● **The task**: Leave the pictures out and transcribe every record exactly.

[Collected data]
++++++
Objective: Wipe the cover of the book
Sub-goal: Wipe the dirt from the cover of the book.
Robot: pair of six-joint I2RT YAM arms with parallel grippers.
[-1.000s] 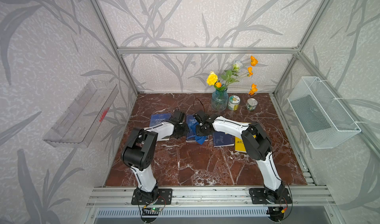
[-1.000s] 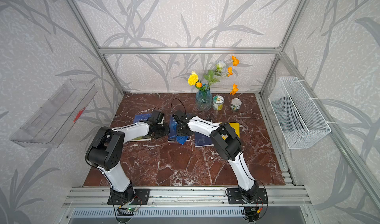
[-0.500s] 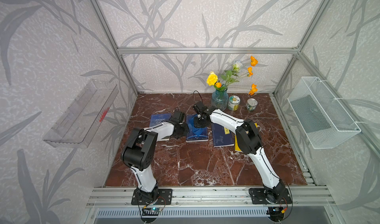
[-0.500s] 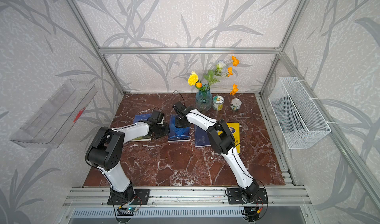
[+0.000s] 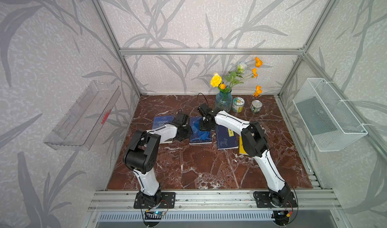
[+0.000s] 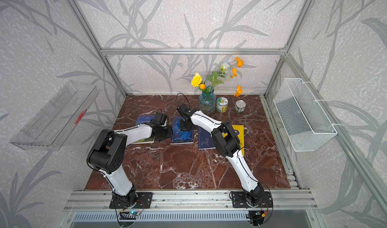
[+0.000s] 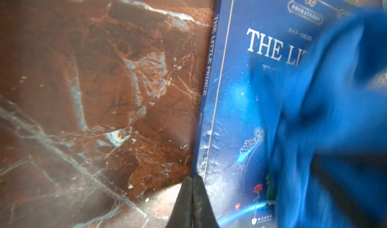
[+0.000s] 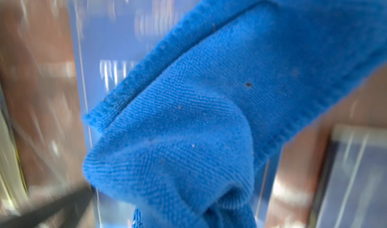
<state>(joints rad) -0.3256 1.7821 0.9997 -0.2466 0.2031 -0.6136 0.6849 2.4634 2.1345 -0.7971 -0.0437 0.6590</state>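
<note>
Looking down in a top view, you see the book (image 5: 200, 141) lying flat on the marble table (image 5: 199, 168), in the middle of a row of books. The blue cloth (image 5: 202, 134) is bunched on its cover under the right gripper (image 5: 204, 128).

The left wrist view gives you what that view hides: the title THE LITTLE PRINCE, the spine, and the left gripper (image 7: 192, 178). Its fingertips are pressed together and sit right at the spine-side edge, near a corner of the book.

The right wrist view is mostly cloth, with blurred cover and marble around it. You cannot see the fingers there, but the cloth gathers to a pinch at the frame's edge, and the jaws are clamped on it.

A strip of marble separates the spine from the Animal Farm book (image 5: 163, 121), and the left gripper sits in it. On the other side, a narrow gap parts the book from a dark blue book (image 5: 225, 139). The vase (image 5: 223, 101) stands near, beyond the book's far edge. In front of the row, broad marble lies open.
</note>
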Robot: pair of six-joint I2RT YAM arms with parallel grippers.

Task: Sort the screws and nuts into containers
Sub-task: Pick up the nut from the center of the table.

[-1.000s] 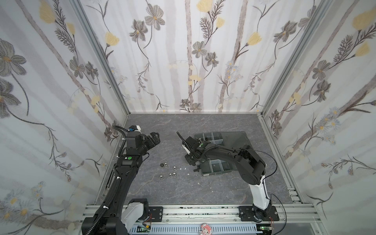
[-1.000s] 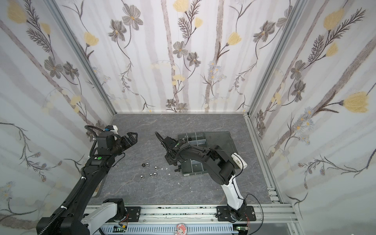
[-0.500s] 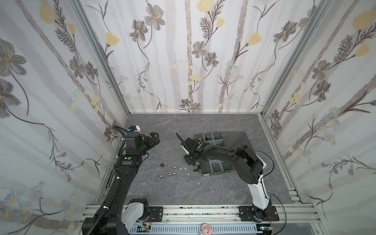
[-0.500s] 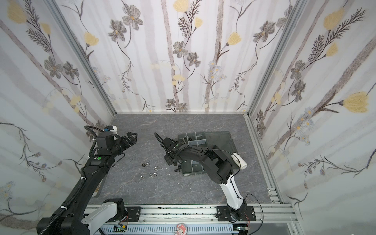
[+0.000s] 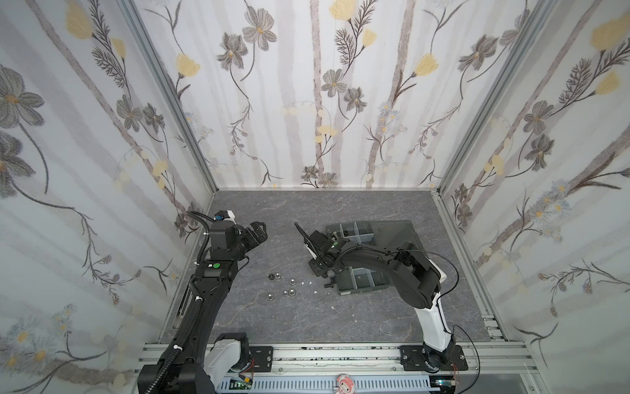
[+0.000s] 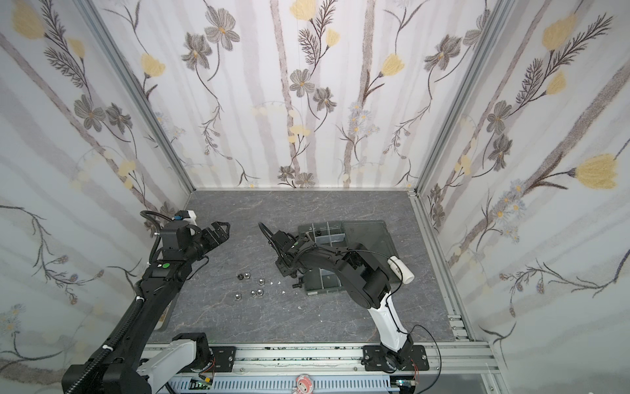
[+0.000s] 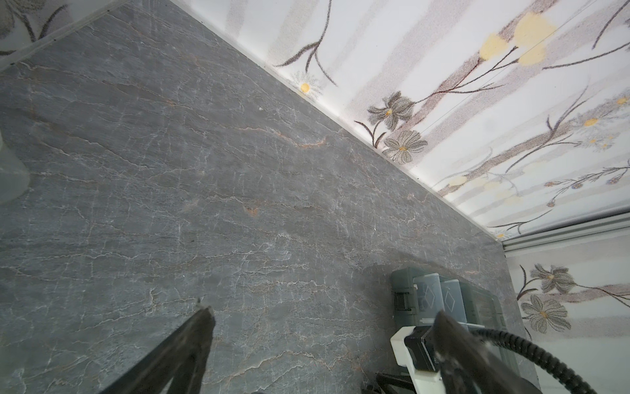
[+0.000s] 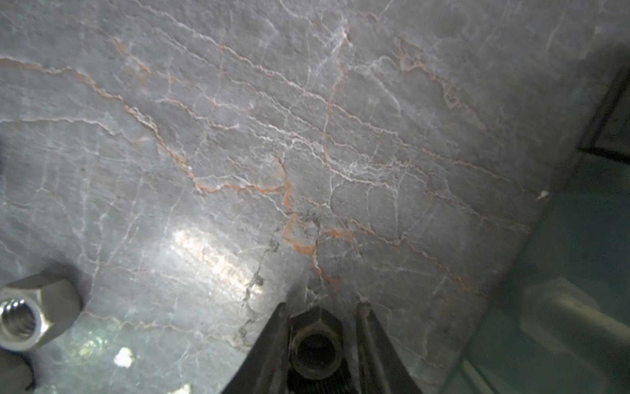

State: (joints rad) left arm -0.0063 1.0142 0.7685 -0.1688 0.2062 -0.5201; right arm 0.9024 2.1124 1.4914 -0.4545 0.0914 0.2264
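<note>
Several nuts lie loose on the grey floor, among them a black nut (image 5: 271, 277) and silver domed ones (image 5: 292, 281) (image 6: 259, 292). My right gripper (image 8: 320, 327) hangs low just left of the containers (image 5: 361, 228) (image 6: 327, 228), with its fingers closed round a black nut (image 8: 315, 341). A silver nut (image 8: 30, 317) lies to one side of it. A blurred silver cylinder (image 8: 572, 307), possibly one of the screws, shows through the box's translucent wall. My left gripper (image 7: 324, 317) (image 5: 259, 229) is open and empty above the back left floor.
The organizer's flat lid (image 5: 399, 235) lies open behind the right arm. Small white specks (image 5: 311, 282) dot the floor between the nuts and the box. Flowered walls close in three sides, and an aluminium rail (image 5: 324, 354) runs along the front.
The right gripper's jaws have narrowed round the black nut, and the arm has barely shifted. The left arm has not moved.
</note>
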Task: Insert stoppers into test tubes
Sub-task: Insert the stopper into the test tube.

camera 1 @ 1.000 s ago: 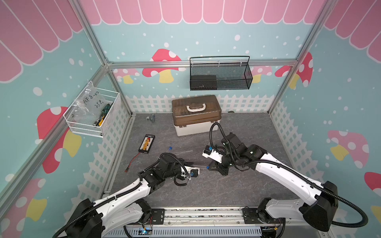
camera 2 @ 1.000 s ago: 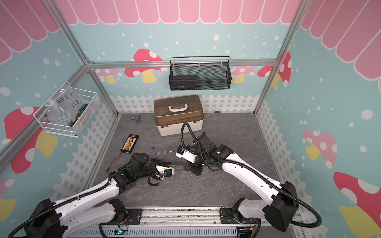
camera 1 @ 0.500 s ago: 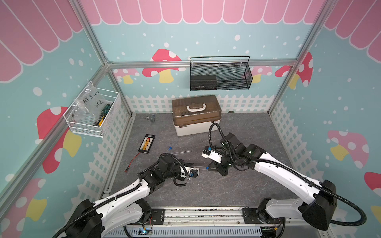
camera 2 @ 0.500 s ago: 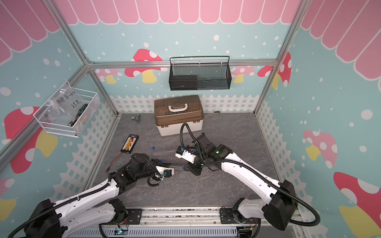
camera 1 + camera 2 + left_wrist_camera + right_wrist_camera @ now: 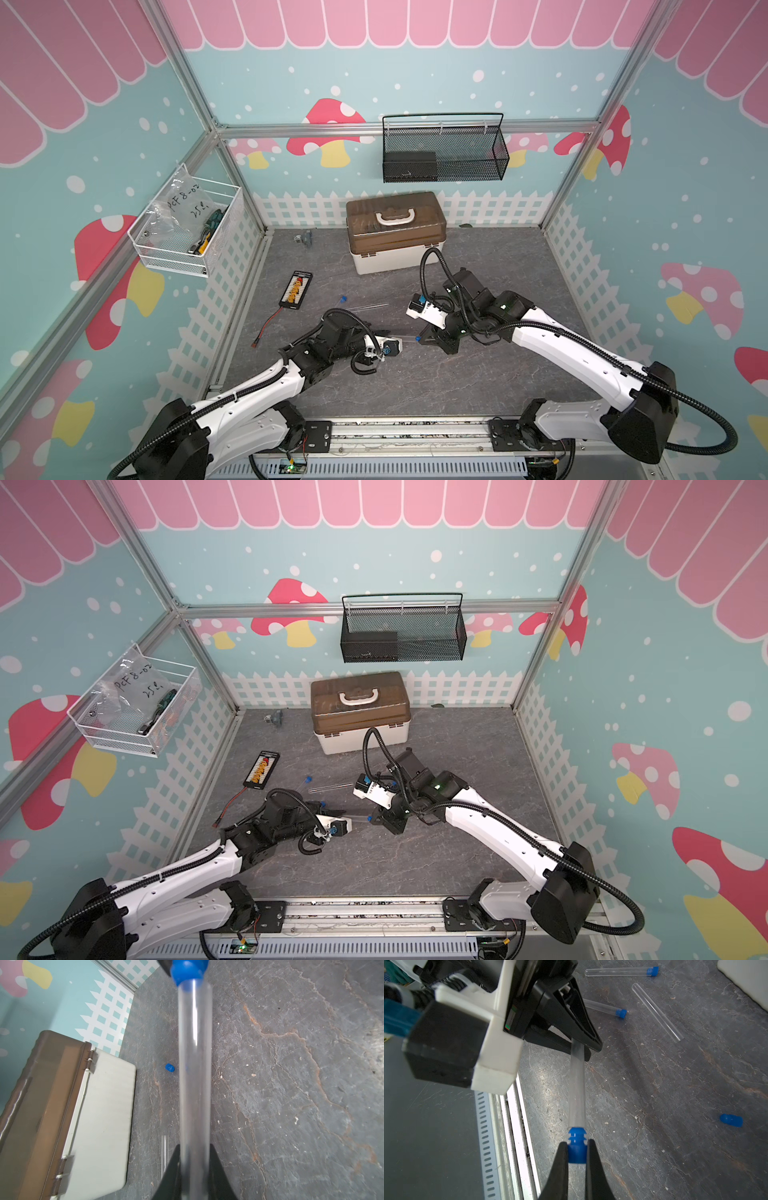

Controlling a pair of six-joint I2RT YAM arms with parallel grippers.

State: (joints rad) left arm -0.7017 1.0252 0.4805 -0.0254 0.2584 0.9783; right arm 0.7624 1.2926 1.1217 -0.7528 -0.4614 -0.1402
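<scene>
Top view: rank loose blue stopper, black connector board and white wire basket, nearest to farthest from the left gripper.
1. Loose blue stopper, on the mat just beyond the left gripper.
2. Black connector board, farther toward the left wall.
3. White wire basket, hung on the left wall.

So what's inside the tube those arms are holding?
The test tube looks empty; only the blue stopper's tip sits at its mouth. Its end in the left gripper is covered.

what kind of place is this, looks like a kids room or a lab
Probably a robot training cell, not a real lab: an aluminium frame boxes in mushroom wallpaper, and a left arm and right arm are mounted on a base rail.
</scene>
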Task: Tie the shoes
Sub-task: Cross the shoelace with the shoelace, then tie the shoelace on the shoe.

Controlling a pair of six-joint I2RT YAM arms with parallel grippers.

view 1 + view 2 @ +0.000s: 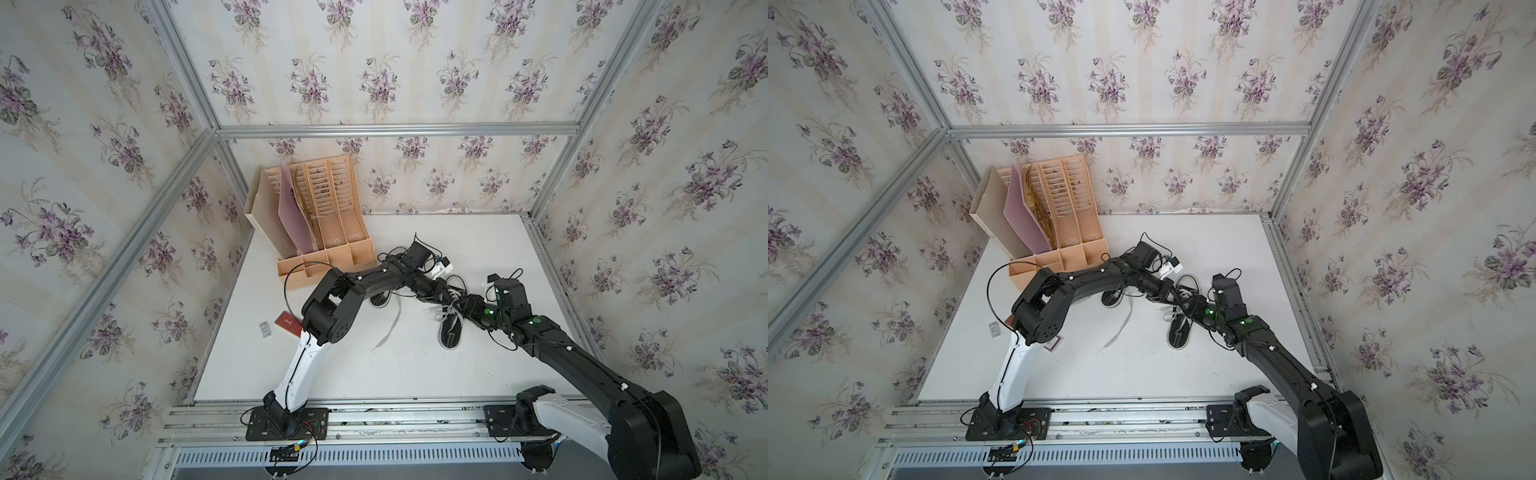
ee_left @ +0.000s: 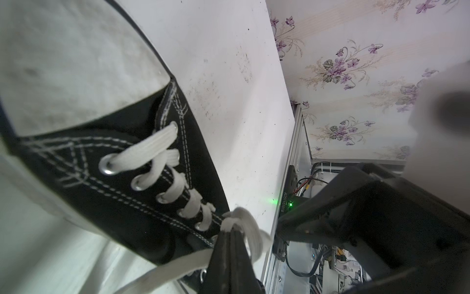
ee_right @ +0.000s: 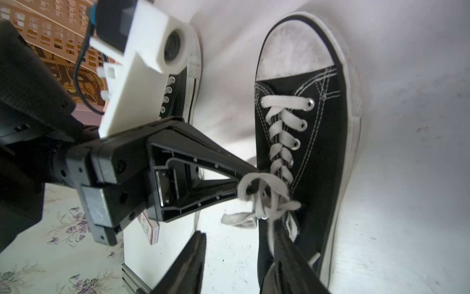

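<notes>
One black shoe [image 3: 305,127] with a white toe lies on the white bench [image 1: 478,249], a bit toward 3 o'clock from the middle. Its lace [image 2: 248,221] makes a loop by the top holes. The left hand [image 2: 232,233] is pressed together, pinching that loop. The right hand [image 3: 240,233], near the shoe's heel end, is spread wide and pinches nothing. The other shoe [image 1: 379,298] sits near the middle, partly under the left arm [image 1: 374,276]. A tan file rack [image 1: 328,232] stands at 11 o'clock. A small red box [image 1: 288,324] lies at 9 o'clock.
</notes>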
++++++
● **Result of the task**:
Objective: Wipe the cover of the book
Sub-goal: Wipe the dirt from the cover of the book.
Robot: pair of six-joint I2RT YAM arms with parallel grippers.
[-1.000s] 
[-1.000s] 
[-0.500s] 
[-0.500s] 
[+0.000s] 
[+0.000s] 
[+0.000s] 
[+0.000s] 
<state>(joints rad) -0.3256 1.7821 0.9997 -0.2466 0.2031 -0.6136 0.6849 2.4634 2.1345 -0.7971 -0.0437 0.6590</state>
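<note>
Looking down in a top view, you see the book (image 5: 200, 141) lying flat on the marble table (image 5: 199, 168), in the middle of a row of books. The blue cloth (image 5: 202, 134) is bunched on its cover under the right gripper (image 5: 204, 128).

The left wrist view gives you what that view hides: the title THE LITTLE PRINCE, the spine, and the left gripper (image 7: 192, 178). Its fingertips are pressed together and sit right at the spine-side edge, near a corner of the book.

The right wrist view is mostly cloth, with blurred cover and marble around it. You cannot see the fingers there, but the cloth gathers to a pinch at the frame's edge, and the jaws are clamped on it.

A strip of marble separates the spine from the Animal Farm book (image 5: 163, 121), and the left gripper sits in it. On the other side, a narrow gap parts the book from a dark blue book (image 5: 225, 139). The vase (image 5: 223, 101) stands near, beyond the book's far edge. In front of the row, broad marble lies open.
</note>
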Robot: pair of six-joint I2RT YAM arms with parallel grippers.

Task: Sort the screws and nuts into containers
Sub-task: Pick up the nut from the center of the table.

[-1.000s] 
[-1.000s] 
[-0.500s] 
[-0.500s] 
[+0.000s] 
[+0.000s] 
[+0.000s] 
[+0.000s] 

State: (joints rad) left arm -0.0063 1.0142 0.7685 -0.1688 0.2062 -0.5201; right arm 0.9024 2.1124 1.4914 -0.4545 0.0914 0.2264
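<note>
Several nuts lie loose on the grey floor, among them a black nut (image 5: 271, 277) and silver domed ones (image 5: 292, 281) (image 6: 259, 292). My right gripper (image 8: 320, 327) hangs low just left of the containers (image 5: 361, 228) (image 6: 327, 228), with its fingers closed round a black nut (image 8: 315, 341). A silver nut (image 8: 30, 317) lies to one side of it. A blurred silver cylinder (image 8: 572, 307), possibly one of the screws, shows through the box's translucent wall. My left gripper (image 7: 324, 317) (image 5: 259, 229) is open and empty above the back left floor.
The organizer's flat lid (image 5: 399, 235) lies open behind the right arm. Small white specks (image 5: 311, 282) dot the floor between the nuts and the box. Flowered walls close in three sides, and an aluminium rail (image 5: 324, 354) runs along the front.
The right gripper's jaws have narrowed round the black nut, and the arm has barely shifted. The left arm has not moved.
</note>
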Task: Insert stoppers into test tubes
Sub-task: Insert the stopper into the test tube.

camera 1 @ 1.000 s ago: 
camera 2 @ 1.000 s ago: 
camera 1 @ 0.500 s ago: 
camera 2 @ 0.500 s ago: 
camera 1 + camera 2 + left_wrist_camera + right_wrist_camera @ now: 

Controlling a pair of six-joint I2RT YAM arms with parallel grippers.

State: (joints rad) left arm -0.7017 1.0252 0.4805 -0.0254 0.2584 0.9783; right arm 0.7624 1.2926 1.1217 -0.7528 -0.4614 -0.1402
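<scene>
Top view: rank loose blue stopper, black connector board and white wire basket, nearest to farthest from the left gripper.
1. Loose blue stopper, on the mat just beyond the left gripper.
2. Black connector board, farther toward the left wall.
3. White wire basket, hung on the left wall.

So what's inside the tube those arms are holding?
The test tube looks empty; only the blue stopper's tip sits at its mouth. Its end in the left gripper is covered.

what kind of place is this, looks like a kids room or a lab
Probably a robot training cell, not a real lab: an aluminium frame boxes in mushroom wallpaper, and a left arm and right arm are mounted on a base rail.
</scene>
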Task: Tie the shoes
Sub-task: Cross the shoelace with the shoelace, then tie the shoelace on the shoe.

Controlling a pair of six-joint I2RT YAM arms with parallel grippers.

view 1 + view 2 @ +0.000s: 
ee_left @ +0.000s: 
ee_right @ +0.000s: 

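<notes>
One black shoe [image 3: 305,127] with a white toe lies on the white bench [image 1: 478,249], a bit toward 3 o'clock from the middle. Its lace [image 2: 248,221] makes a loop by the top holes. The left hand [image 2: 232,233] is pressed together, pinching that loop. The right hand [image 3: 240,233], near the shoe's heel end, is spread wide and pinches nothing. The other shoe [image 1: 379,298] sits near the middle, partly under the left arm [image 1: 374,276]. A tan file rack [image 1: 328,232] stands at 11 o'clock. A small red box [image 1: 288,324] lies at 9 o'clock.
</notes>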

That concludes the exercise.